--- What needs to be done ---
Looking at the records below, please work out how many lines contain the word "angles" and give the number alone.

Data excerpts
════

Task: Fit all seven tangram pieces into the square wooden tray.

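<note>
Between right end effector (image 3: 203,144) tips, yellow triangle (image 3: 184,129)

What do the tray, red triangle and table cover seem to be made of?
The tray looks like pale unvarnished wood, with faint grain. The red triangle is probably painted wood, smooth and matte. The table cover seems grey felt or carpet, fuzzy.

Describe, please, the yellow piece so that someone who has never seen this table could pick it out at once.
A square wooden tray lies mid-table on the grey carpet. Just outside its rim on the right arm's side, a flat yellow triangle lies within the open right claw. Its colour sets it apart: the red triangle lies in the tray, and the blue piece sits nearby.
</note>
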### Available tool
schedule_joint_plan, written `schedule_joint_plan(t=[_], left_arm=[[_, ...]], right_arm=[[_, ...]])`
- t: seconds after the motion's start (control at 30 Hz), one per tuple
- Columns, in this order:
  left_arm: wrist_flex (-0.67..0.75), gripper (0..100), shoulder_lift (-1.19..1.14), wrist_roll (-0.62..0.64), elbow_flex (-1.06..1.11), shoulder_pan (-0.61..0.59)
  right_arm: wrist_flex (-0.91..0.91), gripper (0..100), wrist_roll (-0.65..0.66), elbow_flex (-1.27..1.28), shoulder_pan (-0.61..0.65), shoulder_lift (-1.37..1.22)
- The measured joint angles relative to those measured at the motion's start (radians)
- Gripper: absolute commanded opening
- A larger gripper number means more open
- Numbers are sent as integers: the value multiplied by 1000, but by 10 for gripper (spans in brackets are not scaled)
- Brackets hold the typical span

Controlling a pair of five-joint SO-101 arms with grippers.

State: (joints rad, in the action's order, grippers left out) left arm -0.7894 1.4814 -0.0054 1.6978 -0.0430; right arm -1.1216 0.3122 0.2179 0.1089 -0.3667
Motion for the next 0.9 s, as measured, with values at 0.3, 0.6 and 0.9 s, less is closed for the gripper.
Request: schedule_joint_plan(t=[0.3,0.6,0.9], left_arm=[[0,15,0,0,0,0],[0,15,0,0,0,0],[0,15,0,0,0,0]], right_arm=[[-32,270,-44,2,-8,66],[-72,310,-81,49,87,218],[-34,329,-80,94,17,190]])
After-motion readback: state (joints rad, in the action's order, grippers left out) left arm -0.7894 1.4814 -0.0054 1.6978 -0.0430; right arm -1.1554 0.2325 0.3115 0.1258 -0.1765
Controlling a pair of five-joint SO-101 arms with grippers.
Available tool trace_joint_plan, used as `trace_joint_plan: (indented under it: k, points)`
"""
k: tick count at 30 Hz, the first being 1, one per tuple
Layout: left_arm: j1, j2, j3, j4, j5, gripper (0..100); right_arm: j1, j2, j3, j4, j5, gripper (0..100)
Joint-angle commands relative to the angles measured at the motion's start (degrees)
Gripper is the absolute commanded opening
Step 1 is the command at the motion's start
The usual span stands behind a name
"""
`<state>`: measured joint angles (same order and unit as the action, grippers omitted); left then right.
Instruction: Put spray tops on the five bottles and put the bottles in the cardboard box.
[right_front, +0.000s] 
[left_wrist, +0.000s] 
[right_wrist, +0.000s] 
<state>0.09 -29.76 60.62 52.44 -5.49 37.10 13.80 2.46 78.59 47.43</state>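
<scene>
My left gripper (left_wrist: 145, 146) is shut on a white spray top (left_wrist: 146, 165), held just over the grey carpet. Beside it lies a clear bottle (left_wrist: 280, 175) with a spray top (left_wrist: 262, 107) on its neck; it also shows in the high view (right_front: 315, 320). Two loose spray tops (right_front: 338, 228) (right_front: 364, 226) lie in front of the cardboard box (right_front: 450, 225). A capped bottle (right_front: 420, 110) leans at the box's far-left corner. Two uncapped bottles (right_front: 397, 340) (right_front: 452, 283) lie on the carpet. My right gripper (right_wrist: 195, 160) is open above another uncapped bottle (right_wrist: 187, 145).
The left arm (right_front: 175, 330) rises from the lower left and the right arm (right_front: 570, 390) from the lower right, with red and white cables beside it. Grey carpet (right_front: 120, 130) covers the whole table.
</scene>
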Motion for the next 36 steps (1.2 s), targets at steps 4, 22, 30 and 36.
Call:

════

--- Answer ---
3